Plans may not impose cost-sharing on out-of-network services unless in-network providers are available and the plan member goes out of network in spite of that, federal agencies noted in FAQs on the ACA Part XXIX. But if network provider directories fail to list providers as offering the service in question, then plan members do not have to pay cost-sharing when they go out of network, because the in-network provider for that service was too difficult to find.
Applying this principle to breastfeeding counseling and equipment, the agencies said providers offering breastfeeding-related services must be listed separately in network provider directories. The agencies explained this and similar issues in new FAQs listed Oct. 23.
The FAQs also said appointments and services bundled with colonoscopies — including pre-op consultations, the removal of polyps detected during the colonoscopy and the biopsy to examine the removed polyp after the colonoscopy — must be paid for without cost sharing in the same way as the colonoscopy itself.
Lactation Counselors Must Be Listed
Lactation support, counseling and equipment rental are required services under the ACA’s preventive care mandate, one FAQ stated. Plan sponsors and insurers are required to list in-network lactation counselors in provider directories if they are available under the plan or coverage.
In general if a plan does not have in-network providers for a service that is required under the ACA’s preventive services mandate, then the plan will have to provide coverage without cost-sharing when the patient goes to an out-of-network provider for that service.
Also, if in-network lactation experts are not properly identified in provider network handbooks, plans may not impose cost-sharing when a plan member goes out of network for those services.
In other words, cost-sharing can be imposed on an out-of-network preventive service, but only after the employer ensures: (1) that there are in-network providers to provide the preventive service in question; and (2) the provider network handbook has specifically identified the service provider as in-network. This requirement will take effect for plan/policy years beginning on or after Dec. 26, 2015.
Colonoscopies Include Pre- and Post- Services
Pre-exam consultations with specialists and follow-up exams on colon polyp biopsy tissue must covered without cost sharing, under health care reform’s preventive care mandate.
The colonoscopy itself is covered under reform’s mandate to cover preventive services without cost-sharing, but so are associated services.

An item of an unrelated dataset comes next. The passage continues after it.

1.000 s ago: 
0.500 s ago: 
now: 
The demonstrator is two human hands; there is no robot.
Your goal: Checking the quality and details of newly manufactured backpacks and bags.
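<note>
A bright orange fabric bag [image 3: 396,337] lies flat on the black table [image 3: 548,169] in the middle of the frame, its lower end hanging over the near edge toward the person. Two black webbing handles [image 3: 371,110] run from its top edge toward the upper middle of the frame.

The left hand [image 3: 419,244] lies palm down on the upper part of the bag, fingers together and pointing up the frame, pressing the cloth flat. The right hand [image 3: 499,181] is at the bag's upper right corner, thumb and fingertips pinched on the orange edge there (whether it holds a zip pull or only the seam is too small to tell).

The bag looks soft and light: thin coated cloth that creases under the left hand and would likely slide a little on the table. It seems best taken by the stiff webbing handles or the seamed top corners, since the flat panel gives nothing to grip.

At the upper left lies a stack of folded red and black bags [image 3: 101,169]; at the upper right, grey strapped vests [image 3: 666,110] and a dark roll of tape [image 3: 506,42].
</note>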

The consultation, polyp removal and testing are included because they are essential to achieving the purpose of the colonoscopy, an FAQ stated. The colonoscopy bundle must be covered without cost sharing; and no breaking up the bundle and applying cost-sharing to any of the components will be accepted. This requirement will take effect for plan/policy years beginning on or after Dec. 26, 2015.
In both the breastfeeding services and colonoscopy examples, plans will not retrospectively have to pay back cost-sharing amounts, because the narrower reading of both kinds of coverage was reasonable and assumed to have been made in good faith, the agencies said.
Medical Necessity Criteria Shouldn’t Be Concealed
The FAQs also addressed a mental health coverage issue: Plans may not issue a denial of a mental health inpatient stay based on medical necessity, then invoke proprietary restrictions in order to avoid sharing information about the “processes, strategies, evidentiary standards, or other factors” used in its medical necessity decision.
ERISA guarantees participants access to “the instruments by which the plan is operated,” and plans cannot block that access by asserting the proprietary nature of coverage criteria, even if a third-party administrator owns them, DOL said.